TASK TO CARRY OUT
Keep every line of the data below that has the string "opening" and present those lines.

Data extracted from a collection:
────────

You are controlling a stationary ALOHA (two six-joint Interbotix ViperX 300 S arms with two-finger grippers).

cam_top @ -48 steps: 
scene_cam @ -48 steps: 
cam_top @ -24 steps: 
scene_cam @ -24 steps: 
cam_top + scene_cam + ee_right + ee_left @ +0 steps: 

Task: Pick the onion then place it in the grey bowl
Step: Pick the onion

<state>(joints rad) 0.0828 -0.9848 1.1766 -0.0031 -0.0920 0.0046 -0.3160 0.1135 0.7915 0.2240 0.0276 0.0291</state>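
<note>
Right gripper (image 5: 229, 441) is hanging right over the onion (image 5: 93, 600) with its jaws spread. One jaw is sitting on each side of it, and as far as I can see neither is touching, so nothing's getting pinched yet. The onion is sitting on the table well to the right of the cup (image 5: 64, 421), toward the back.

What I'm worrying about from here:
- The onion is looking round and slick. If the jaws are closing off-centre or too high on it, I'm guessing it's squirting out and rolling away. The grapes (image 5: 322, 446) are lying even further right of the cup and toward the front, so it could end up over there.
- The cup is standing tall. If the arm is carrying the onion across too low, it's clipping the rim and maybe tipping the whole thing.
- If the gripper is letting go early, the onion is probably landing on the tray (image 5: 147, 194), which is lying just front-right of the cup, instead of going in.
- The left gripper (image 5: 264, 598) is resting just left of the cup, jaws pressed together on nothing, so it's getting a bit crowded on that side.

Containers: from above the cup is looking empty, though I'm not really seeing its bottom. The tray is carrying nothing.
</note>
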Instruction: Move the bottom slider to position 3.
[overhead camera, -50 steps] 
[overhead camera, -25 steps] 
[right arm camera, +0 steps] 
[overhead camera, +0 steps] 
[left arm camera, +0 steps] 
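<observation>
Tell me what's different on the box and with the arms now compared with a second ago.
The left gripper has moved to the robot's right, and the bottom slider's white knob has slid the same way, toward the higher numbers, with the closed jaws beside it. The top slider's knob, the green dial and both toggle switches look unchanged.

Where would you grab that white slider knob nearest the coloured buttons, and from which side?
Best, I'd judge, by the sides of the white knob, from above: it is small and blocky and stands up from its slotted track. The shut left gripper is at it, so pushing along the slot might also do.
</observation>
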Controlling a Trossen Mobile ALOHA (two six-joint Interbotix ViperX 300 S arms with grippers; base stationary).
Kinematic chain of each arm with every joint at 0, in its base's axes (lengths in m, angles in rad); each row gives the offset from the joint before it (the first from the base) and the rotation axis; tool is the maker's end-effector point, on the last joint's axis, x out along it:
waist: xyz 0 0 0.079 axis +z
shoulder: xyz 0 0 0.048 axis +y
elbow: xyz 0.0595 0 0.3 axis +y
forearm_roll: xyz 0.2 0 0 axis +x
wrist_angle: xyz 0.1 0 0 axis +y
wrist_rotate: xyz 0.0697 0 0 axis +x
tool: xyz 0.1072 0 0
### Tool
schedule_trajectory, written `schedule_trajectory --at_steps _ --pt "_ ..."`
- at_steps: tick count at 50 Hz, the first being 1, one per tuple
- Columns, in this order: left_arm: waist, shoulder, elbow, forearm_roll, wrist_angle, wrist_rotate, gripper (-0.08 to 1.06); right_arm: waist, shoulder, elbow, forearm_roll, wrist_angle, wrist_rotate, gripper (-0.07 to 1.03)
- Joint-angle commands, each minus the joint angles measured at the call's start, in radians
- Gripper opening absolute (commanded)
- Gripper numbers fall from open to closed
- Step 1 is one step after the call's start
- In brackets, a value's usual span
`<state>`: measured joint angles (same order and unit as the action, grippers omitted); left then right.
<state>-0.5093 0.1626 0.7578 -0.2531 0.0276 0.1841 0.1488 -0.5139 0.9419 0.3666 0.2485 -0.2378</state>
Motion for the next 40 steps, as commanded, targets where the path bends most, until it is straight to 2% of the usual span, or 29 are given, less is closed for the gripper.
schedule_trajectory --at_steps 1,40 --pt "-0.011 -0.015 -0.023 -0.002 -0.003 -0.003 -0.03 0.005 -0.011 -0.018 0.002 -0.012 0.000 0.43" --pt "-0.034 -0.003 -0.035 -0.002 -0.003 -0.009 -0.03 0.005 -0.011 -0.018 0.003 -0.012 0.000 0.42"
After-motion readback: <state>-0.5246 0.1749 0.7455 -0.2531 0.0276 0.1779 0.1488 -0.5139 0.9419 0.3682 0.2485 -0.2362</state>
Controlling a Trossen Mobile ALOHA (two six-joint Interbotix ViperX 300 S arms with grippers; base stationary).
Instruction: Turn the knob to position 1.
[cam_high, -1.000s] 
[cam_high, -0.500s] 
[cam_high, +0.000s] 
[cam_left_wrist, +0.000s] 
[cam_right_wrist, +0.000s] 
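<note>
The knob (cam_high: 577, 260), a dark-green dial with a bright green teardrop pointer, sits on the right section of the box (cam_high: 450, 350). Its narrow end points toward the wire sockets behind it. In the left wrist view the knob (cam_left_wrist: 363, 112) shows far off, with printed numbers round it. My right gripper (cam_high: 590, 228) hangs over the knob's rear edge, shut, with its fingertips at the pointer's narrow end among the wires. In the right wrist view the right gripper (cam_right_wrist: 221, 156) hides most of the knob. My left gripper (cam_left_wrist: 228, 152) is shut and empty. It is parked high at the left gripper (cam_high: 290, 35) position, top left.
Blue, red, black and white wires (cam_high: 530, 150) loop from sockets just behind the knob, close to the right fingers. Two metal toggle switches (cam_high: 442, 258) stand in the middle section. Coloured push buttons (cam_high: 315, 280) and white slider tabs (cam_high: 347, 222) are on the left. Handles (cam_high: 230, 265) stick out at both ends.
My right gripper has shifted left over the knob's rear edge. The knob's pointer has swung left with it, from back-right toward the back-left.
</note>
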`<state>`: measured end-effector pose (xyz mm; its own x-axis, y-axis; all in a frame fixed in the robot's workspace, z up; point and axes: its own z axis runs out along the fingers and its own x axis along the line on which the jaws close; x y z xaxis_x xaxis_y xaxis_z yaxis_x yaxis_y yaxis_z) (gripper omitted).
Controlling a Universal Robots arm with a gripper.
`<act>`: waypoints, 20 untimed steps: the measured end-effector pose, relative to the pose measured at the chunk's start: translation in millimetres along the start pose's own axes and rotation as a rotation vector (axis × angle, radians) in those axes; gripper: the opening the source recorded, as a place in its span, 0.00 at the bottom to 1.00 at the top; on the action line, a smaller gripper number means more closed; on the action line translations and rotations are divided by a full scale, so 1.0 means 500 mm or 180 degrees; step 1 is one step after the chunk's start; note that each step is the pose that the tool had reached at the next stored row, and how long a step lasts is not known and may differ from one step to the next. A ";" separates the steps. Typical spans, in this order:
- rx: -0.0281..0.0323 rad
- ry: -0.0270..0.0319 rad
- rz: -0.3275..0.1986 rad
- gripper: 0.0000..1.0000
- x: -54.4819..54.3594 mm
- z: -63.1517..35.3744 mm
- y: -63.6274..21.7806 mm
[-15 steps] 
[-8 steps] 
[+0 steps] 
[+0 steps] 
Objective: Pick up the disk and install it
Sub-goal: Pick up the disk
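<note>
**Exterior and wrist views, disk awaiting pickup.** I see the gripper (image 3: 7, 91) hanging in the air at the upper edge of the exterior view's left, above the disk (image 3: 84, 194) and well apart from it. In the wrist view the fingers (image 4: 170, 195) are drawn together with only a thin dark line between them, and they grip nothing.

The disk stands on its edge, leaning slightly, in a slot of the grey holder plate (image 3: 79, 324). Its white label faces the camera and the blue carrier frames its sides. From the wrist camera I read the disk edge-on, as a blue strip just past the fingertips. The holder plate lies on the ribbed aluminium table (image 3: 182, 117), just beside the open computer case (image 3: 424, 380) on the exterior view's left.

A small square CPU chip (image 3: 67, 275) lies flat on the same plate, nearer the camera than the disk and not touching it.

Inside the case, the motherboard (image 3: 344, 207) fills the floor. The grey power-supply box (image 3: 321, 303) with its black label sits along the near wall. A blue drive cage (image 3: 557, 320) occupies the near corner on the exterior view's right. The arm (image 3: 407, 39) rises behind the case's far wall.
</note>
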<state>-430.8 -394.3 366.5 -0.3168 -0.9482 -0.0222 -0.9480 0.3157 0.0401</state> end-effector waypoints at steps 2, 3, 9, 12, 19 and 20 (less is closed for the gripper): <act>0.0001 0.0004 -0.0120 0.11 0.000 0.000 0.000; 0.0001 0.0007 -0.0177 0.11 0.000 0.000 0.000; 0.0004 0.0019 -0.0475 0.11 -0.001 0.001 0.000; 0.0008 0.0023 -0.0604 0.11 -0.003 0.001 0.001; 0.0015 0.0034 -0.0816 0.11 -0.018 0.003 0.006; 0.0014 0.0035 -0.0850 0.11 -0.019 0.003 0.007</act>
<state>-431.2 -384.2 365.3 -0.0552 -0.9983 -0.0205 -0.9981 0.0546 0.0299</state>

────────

EXERCISE RESPONSE
- Gripper opening absolute (commanded)
`<act>`: waypoints, 20 untimed steps: the measured end-effector pose, relative to the pose measured at the chunk's start: translation in millimetres along the start pose's own axes and rotation as a rotation vector (axis × angle, radians) in those axes; gripper: the opening the source recorded, as a place in its span, 0.00 at the bottom to 1.00 at the top; on the action line, a smaller gripper number means more closed; on the action line translations and rotations are divided by a full scale, so 1.0 means 500 mm or 180 degrees; step 1 is one step after the chunk's start; note that each step is the pose that the tool had reached at the next stored row, and how long a step lasts is not known and may differ from one step to the next. A ";" separates the steps. Typical spans, in this order:

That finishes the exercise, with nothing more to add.